Source records:
________________________

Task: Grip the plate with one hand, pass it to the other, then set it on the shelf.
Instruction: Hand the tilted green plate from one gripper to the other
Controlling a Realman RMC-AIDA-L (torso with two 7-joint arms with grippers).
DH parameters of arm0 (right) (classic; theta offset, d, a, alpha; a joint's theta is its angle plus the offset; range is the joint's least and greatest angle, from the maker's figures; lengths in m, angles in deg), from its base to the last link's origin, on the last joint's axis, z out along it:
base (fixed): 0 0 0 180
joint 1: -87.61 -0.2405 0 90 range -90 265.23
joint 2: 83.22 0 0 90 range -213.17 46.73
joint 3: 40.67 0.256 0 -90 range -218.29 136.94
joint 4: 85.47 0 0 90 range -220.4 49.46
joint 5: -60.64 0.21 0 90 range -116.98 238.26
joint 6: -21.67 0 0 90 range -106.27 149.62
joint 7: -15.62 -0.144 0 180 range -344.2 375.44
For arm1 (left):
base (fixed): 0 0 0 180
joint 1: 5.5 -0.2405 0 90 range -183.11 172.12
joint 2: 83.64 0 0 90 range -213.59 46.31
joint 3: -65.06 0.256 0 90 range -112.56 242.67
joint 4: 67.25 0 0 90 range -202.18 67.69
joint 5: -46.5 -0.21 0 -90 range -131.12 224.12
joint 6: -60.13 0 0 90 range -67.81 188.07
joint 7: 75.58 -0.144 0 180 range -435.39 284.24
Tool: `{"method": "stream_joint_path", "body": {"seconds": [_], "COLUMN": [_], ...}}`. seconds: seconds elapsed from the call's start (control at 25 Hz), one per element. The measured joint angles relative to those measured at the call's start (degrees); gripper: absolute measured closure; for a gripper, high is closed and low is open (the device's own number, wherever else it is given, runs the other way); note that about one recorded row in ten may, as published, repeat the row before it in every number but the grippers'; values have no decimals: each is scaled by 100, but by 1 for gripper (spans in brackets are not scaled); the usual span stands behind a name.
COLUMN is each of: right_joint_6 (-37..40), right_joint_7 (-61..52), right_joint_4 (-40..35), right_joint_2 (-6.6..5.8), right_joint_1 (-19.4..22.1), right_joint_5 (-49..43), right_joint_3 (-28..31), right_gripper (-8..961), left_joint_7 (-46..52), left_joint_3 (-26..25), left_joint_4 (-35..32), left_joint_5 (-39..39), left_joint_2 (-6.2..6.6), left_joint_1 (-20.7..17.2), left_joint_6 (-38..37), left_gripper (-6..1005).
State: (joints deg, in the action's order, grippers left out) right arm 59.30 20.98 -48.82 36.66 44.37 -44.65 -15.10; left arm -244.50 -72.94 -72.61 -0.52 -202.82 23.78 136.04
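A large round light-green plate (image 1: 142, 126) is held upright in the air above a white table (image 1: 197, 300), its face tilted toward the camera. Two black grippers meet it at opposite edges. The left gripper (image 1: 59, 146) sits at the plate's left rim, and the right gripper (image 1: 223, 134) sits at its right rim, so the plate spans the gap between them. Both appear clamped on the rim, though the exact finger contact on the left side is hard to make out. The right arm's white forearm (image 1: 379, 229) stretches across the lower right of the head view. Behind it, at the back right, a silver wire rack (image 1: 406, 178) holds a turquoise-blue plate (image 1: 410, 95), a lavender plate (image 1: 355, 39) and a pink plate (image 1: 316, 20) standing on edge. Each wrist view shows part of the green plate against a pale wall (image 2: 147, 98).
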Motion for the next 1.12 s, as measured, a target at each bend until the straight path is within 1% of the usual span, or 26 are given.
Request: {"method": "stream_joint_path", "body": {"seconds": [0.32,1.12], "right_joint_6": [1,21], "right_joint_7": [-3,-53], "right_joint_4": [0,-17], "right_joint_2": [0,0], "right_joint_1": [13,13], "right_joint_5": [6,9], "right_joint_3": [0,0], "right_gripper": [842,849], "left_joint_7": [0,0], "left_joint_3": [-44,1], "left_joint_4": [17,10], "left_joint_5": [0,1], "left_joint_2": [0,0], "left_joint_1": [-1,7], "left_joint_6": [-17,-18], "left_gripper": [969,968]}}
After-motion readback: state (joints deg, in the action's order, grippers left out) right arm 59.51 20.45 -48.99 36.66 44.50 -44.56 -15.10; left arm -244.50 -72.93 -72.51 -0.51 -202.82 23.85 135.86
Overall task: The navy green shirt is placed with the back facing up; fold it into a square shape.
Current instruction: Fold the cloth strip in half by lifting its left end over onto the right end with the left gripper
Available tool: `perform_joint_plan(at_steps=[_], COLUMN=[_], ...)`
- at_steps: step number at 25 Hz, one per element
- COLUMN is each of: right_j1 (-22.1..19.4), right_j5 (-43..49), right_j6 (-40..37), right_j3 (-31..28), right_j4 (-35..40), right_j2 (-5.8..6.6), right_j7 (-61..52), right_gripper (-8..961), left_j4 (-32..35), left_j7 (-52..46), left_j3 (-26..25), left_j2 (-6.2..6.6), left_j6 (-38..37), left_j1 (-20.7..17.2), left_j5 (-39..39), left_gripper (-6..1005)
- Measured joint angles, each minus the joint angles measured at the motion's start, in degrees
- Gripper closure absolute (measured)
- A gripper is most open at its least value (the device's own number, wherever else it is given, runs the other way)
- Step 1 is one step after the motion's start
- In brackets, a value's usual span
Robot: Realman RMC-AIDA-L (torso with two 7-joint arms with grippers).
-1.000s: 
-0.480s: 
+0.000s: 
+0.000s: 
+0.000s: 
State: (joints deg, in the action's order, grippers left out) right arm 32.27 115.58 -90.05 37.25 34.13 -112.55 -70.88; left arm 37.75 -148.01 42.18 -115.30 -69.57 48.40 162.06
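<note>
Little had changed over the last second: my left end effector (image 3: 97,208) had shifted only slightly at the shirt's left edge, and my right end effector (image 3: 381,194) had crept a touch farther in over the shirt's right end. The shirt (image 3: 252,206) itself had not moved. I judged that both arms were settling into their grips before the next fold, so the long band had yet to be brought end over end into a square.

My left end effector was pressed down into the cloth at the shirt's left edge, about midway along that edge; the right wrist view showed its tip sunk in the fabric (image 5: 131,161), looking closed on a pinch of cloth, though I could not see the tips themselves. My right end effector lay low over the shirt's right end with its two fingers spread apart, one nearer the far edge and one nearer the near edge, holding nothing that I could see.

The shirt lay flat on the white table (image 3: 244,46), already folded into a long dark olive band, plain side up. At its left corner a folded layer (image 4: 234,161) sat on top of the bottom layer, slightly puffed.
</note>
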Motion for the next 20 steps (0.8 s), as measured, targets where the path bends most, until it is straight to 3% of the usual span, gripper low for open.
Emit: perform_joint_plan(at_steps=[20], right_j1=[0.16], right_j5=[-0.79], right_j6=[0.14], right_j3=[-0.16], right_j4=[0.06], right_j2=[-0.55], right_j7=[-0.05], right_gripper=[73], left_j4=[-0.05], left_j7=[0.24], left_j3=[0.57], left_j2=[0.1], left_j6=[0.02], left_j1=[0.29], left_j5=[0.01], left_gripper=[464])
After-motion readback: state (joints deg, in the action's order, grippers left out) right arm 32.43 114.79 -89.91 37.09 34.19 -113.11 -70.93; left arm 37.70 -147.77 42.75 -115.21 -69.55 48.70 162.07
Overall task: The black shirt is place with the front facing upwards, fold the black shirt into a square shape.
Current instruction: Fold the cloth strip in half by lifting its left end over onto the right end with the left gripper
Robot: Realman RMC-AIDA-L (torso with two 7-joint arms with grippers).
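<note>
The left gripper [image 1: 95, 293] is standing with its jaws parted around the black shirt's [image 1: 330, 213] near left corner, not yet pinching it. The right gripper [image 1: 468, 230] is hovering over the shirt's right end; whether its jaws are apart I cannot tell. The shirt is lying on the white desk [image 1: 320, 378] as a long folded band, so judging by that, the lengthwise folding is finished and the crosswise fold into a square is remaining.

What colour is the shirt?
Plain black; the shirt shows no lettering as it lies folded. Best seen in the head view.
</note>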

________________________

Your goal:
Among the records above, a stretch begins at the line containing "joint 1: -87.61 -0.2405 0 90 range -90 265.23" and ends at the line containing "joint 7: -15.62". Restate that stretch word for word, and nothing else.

Response to the task:
joint 1: -87.61 -0.2405 0 90 range -90 265.23
joint 2: 83.22 0 0 90 range -213.17 46.73
joint 3: 40.67 0.256 0 -90 range -218.29 136.94
joint 4: 85.47 0 0 90 range -220.4 49.46
joint 5: -60.64 0.21 0 90 range -116.98 238.26
joint 6: -21.67 0 0 90 range -106.27 149.62
joint 7: -15.62 -0.144 0 180 range -344.2 375.44

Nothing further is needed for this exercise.